Three takeaways for the team:

1. **90% is the act line, not the panic line.** The 1-minute sustain means a firing is a real, settled condition, not noise. Treat every firing as "fix within minutes", because the headroom above 90% disappears fast under load.
2. **Saturation, not count, is the truth.** "2,360 connections" sounds large but is meaningless without the ceiling. The same 2,360 on a 10-node cluster with a 5,000 ceiling is a calm 47%. Always read the percentage.
3. **A pooler is the structural answer.** Repeated firings during normal peaks mean the cluster is being asked to manage connection concurrency it should not. A pgbouncer-style pooler in front of CockroachDB bounds server-side connections regardless of how many app threads exist.

## Sibling cards

| Card                                                                                                               | Why pair it with Connection Pool at >90% Saturation           | What the combination tells you                                                           |
| ------------------------------------------------------------------------------------------------------------------ | ------------------------------------------------------------- | ---------------------------------------------------------------------------------------- |
| [Connection Pool Saturation %](/nerve-centre/kpi-cards/cockroachdb/connection-pool-saturation)                     | The continuous gauge this alert is built on.                  | The alert tells you it crossed 90%; the gauge shows the live value and per-node spread.  |
| [Connections In Use](/nerve-centre/kpi-cards/cockroachdb/connections-in-use)                                       | The raw numerator behind saturation.                          | Smooth climb equals real demand; vertical climb at flat traffic equals a pool leak.      |
| [Statement Latency p95 (ms)](/nerve-centre/kpi-cards/cockroachdb/statement-latency-p95-ms)                         | The first place saturation pain shows up for users.           | p95 rising with saturation means workers are already waiting on session acquisition.     |
| [Statement Error Rate %](/nerve-centre/kpi-cards/cockroachdb/statement-error-rate)                                 | Where exhaustion finally surfaces as errors.                  | Error rate climbing after saturation equals connections now being refused.               |
| [Memory Usage %](/nerve-centre/kpi-cards/cockroachdb/memory-usage)                                                 | Each connection consumes memory.                              | High saturation plus high memory means raising the ceiling is unsafe; add nodes instead. |
| [Statements per Second (live)](/nerve-centre/kpi-cards/cockroachdb/statements-per-second-live)                     | The workload driving connection demand.                       | QPS flat while connections climb confirms a leak rather than load.                       |
| [CockroachDB Health Score](/nerve-centre/kpi-cards/cockroachdb/cockroachdb-health-score)                           | The executive composite that this alert feeds.                | A sustained pool breach drags the health score down even while ranges stay healthy.      |
| [CRDB Pool Saturation vs Traffic Burst](/nerve-centre/kpi-cards/cockroachdb/crdb-pool-saturation-vs-traffic-burst) | The cross-channel view tying saturation to front-end traffic. | Saturation breach during a traffic burst is expected; during quiet traffic it is a leak. |

## Reconciling against the source

**Where to look natively:**

> **DB Console SQL dashboard** ("Open SQL Sessions" panel) for the live `sql.conns` series per node.
> **`SHOW SESSIONS;`** or **`SELECT count(*) FROM crdb_internal.cluster_sessions;`** for the exact open-connection count at a moment.
> **`SHOW CLUSTER SETTING server.max_connections_per_gateway;`** to confirm the ceiling the saturation percentage divides by.
> **CockroachDB Cloud Metrics tab** plots the same connection series, and the cluster Overview shows the plan connection limit.

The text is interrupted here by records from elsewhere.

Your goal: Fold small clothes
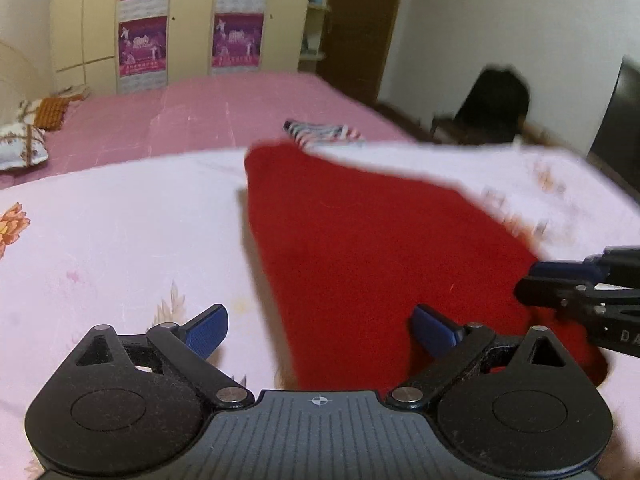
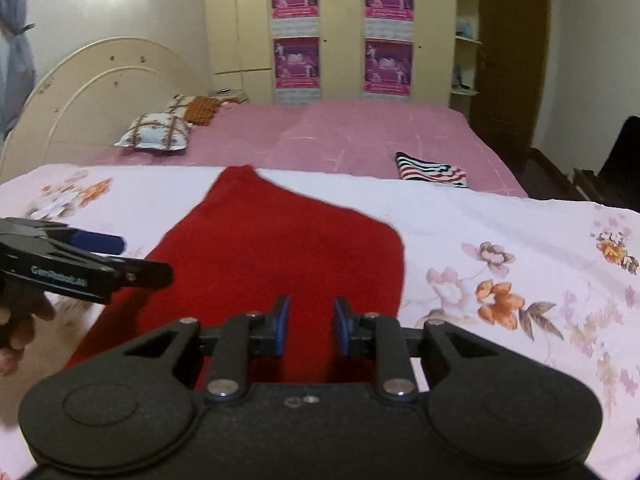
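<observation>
Left gripper (image 1: 320, 330): jaws spread wide, nothing between the blue pads; one pad over the floral sheet, the other over the red cloth's near edge.
Right gripper (image 2: 309, 330): jaws narrow with a gap between the pads, red cloth beneath them; I cannot tell whether the pads touch it.
Hand (image 2: 18, 320): seen at the left edge of the right wrist view, holding the left gripper.
Red garment (image 2: 280, 248): spread flat on the sheet, tapering to a narrow end on the far side.
Floral sheet (image 2: 500, 240): pale pink with orange and mauve flowers, covering the near part of the bed.
Striped garment (image 2: 432, 170): folded, lying on the pink bedcover (image 2: 320, 136) beyond the sheet.
Pillows (image 2: 156, 130): at the headboard end.
Wardrobe (image 2: 344, 32): cream doors carrying purple posters.
</observation>
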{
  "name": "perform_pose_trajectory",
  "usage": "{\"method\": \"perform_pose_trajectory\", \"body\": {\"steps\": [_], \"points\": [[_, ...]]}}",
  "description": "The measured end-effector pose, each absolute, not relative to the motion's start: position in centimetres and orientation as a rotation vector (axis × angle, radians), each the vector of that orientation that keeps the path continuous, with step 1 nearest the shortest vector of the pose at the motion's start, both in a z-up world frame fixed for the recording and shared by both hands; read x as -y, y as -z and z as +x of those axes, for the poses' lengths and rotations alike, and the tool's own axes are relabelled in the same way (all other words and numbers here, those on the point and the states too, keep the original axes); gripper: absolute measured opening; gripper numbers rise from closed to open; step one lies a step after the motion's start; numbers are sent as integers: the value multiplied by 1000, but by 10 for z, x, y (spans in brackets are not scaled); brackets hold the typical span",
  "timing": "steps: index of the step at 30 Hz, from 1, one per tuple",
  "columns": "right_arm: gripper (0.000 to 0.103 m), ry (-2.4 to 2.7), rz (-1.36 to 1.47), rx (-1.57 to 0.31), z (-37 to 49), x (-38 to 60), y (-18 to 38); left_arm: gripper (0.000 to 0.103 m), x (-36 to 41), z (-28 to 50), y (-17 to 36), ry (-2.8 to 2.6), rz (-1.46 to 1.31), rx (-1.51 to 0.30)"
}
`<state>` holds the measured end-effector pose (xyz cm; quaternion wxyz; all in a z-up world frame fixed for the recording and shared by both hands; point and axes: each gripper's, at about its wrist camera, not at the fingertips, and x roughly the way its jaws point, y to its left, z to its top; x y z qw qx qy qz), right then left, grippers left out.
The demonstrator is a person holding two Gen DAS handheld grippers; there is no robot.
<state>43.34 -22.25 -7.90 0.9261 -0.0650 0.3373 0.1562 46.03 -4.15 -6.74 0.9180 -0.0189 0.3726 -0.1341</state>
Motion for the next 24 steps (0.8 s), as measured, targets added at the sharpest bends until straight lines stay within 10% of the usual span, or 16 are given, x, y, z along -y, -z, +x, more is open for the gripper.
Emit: {"method": "perform_pose_trajectory", "body": {"steps": [24], "points": [[29, -303, -220, -792, 380, 220, 97, 97, 41, 388, 61, 287, -10, -795]]}}
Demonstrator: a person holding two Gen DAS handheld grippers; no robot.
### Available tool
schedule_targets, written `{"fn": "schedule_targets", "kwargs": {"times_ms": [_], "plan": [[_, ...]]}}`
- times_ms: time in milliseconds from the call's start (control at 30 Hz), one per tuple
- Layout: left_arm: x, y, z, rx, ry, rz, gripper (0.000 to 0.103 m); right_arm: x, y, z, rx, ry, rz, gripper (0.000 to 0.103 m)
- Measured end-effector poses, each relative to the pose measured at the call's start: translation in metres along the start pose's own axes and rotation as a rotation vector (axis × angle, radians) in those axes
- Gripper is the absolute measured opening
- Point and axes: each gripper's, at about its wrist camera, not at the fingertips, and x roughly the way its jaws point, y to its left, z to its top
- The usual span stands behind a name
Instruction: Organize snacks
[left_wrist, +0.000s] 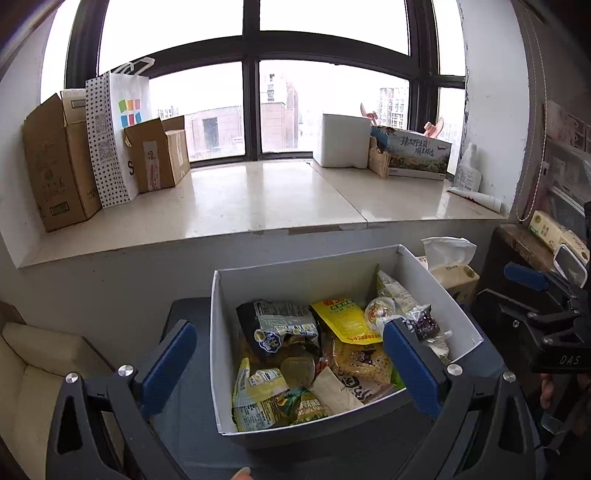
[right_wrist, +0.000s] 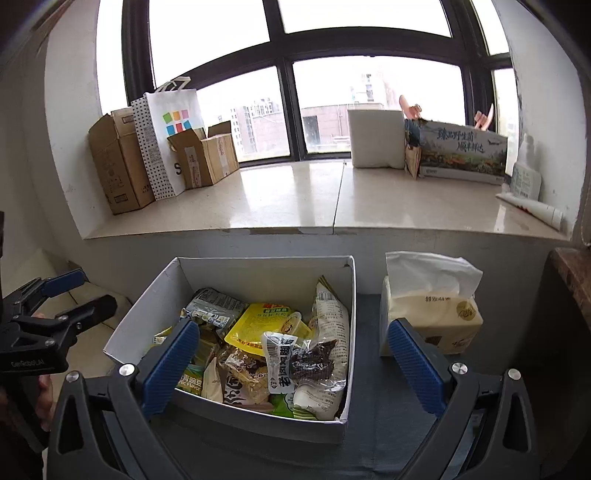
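Note:
A white open box (left_wrist: 295, 275) (right_wrist: 258, 269) full of snack packets stands on a dark grey surface (left_wrist: 195, 406) below a windowsill. Inside lie a yellow packet (left_wrist: 345, 319) (right_wrist: 255, 323), a black-and-grey packet (left_wrist: 280, 325), a clear packet of dark snacks (right_wrist: 310, 360) and several others. My left gripper (left_wrist: 288, 367) is open and empty, its blue pads straddling the box's near left part. My right gripper (right_wrist: 291, 367) is open and empty above the box's right half. Each gripper shows at the edge of the other's view.
A tissue pack (right_wrist: 428, 314) (left_wrist: 452, 267) stands right of the box. The stone windowsill (left_wrist: 258, 199) holds cardboard boxes (left_wrist: 55, 162), a dotted paper bag (left_wrist: 118, 136), a white foam box (left_wrist: 345, 140) and a printed carton (left_wrist: 417, 155). A cream cushion (left_wrist: 33, 373) lies at the left.

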Motion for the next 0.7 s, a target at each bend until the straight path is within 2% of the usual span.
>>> {"fn": "schedule_targets", "kwargs": {"times_ms": [100,200,300,433,567,700], "plan": [[-0.014,0.002,-0.005,-0.007,-0.018,0.002,0.103,-0.022,0.017,0.001,-0.067,-0.029,-0.019,0.103],[-0.034,0.004,-0.013,-0.031,-0.004,-0.092,0.103,-0.04,0.03,-0.003,-0.105,-0.012,0.027,0.103],[-0.055,0.004,-0.024,-0.065,0.02,-0.145,0.103,-0.058,0.038,-0.014,-0.11,-0.004,0.042,0.103],[-0.097,-0.007,-0.043,-0.033,-0.025,-0.083,0.103,-0.083,0.048,-0.033,-0.105,-0.007,0.065,0.103],[-0.133,-0.014,-0.075,-0.068,-0.036,-0.09,0.103,-0.117,0.056,-0.063,-0.098,-0.047,0.094,0.103],[-0.156,-0.027,-0.104,-0.073,-0.023,-0.07,0.103,-0.139,0.064,-0.089,-0.073,-0.032,0.149,0.103]]}}
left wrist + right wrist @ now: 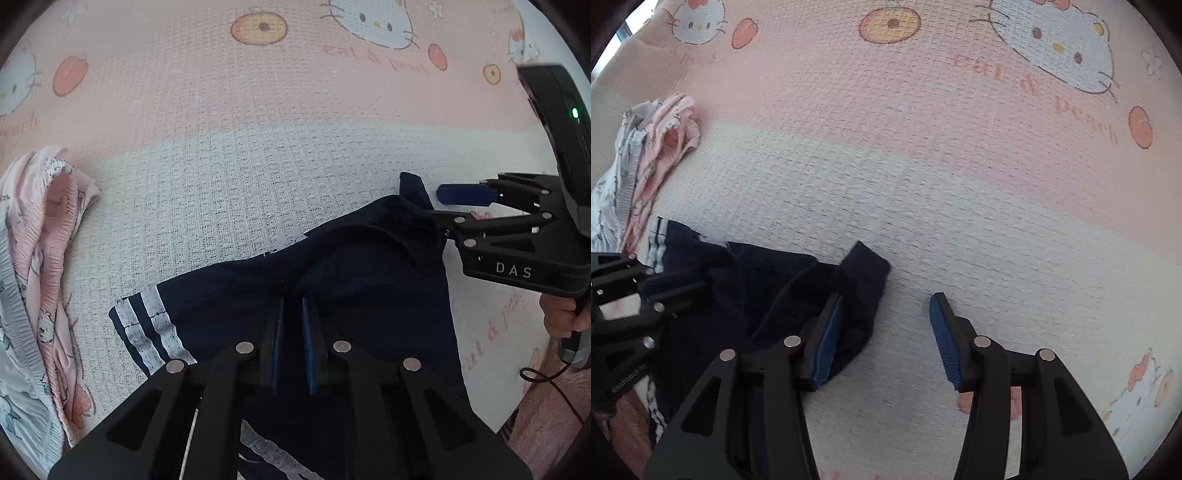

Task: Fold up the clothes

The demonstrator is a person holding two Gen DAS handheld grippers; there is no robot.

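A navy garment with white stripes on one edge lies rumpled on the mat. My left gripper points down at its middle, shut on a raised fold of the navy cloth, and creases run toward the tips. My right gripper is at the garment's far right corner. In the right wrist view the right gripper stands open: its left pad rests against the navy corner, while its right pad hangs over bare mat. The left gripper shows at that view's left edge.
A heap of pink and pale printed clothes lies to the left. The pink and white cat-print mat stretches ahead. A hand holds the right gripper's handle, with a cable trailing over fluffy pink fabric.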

**Why our number may legitimately differ from the native view:**

| Reason                  | Direction                  | Why                                                                                                                                                                                                         |
| ----------------------- | -------------------------- | ----------------------------------------------------------------------------------------------------------------------------------------------------------------------------------------------------------- |
| **Ceiling source**      | Either way                 | Vortex IQ divides by the configured `max_connections_per_gateway` ceiling (or the Cloud plan limit). If the setting was changed but not reloaded, the native panel may compute against a stale denominator. |
| **Per-node vs cluster** | Vortex IQ may read lower   | This card uses cluster-wide saturation; the DB Console panel can show a single hot node at a higher local percentage.                                                                                       |
| **Poll cadence**        | Brief lag                  | Connection counts move per second. A polled saturation value can trail the instantaneous DB Console graph by one poll interval.                                                                             |
| **Sustain filter**      | Vortex IQ fires less often | The native graph shows every momentary spike to 90%+; this card only fires on a sustained 1-minute breach.                                                                                                  |

**Cross-connector reconciliation:**

| Card                                                                                                                     | Expected relationship                                     | What causes divergence                                                                                    |
| ------------------------------------------------------------------------------------------------------------------------ | --------------------------------------------------------- | --------------------------------------------------------------------------------------------------------- |
| [CRDB Pool Saturation vs Traffic Burst](/nerve-centre/kpi-cards/cockroachdb/crdb-pool-saturation-vs-traffic-burst)       | A firing should coincide with a front-end traffic burst.  | A firing with no burst points to a connection leak in an application service, not real demand.            |
| [CRDB Statements Spike vs Ecom Order Rate](/nerve-centre/kpi-cards/cockroachdb/crdb-statements-spike-vs-ecom-order-rate) | Saturation breaches usually accompany a statements spike. | Connections climbing without a statements spike means idle sessions are accumulating, not active queries. |

## Known limitations / FAQs

**My connection count looks high but this card has not fired. Why?**
The card alerts on saturation (count divided by the configured ceiling), not on the raw count, and only after a sustained 1-minute breach above 90%. A high absolute count that is still under 90% of your ceiling, or a brief spike that recovers within a minute, will not fire. Check [Connection Pool Saturation %](/nerve-centre/kpi-cards/cockroachdb/connection-pool-saturation) for the live percentage.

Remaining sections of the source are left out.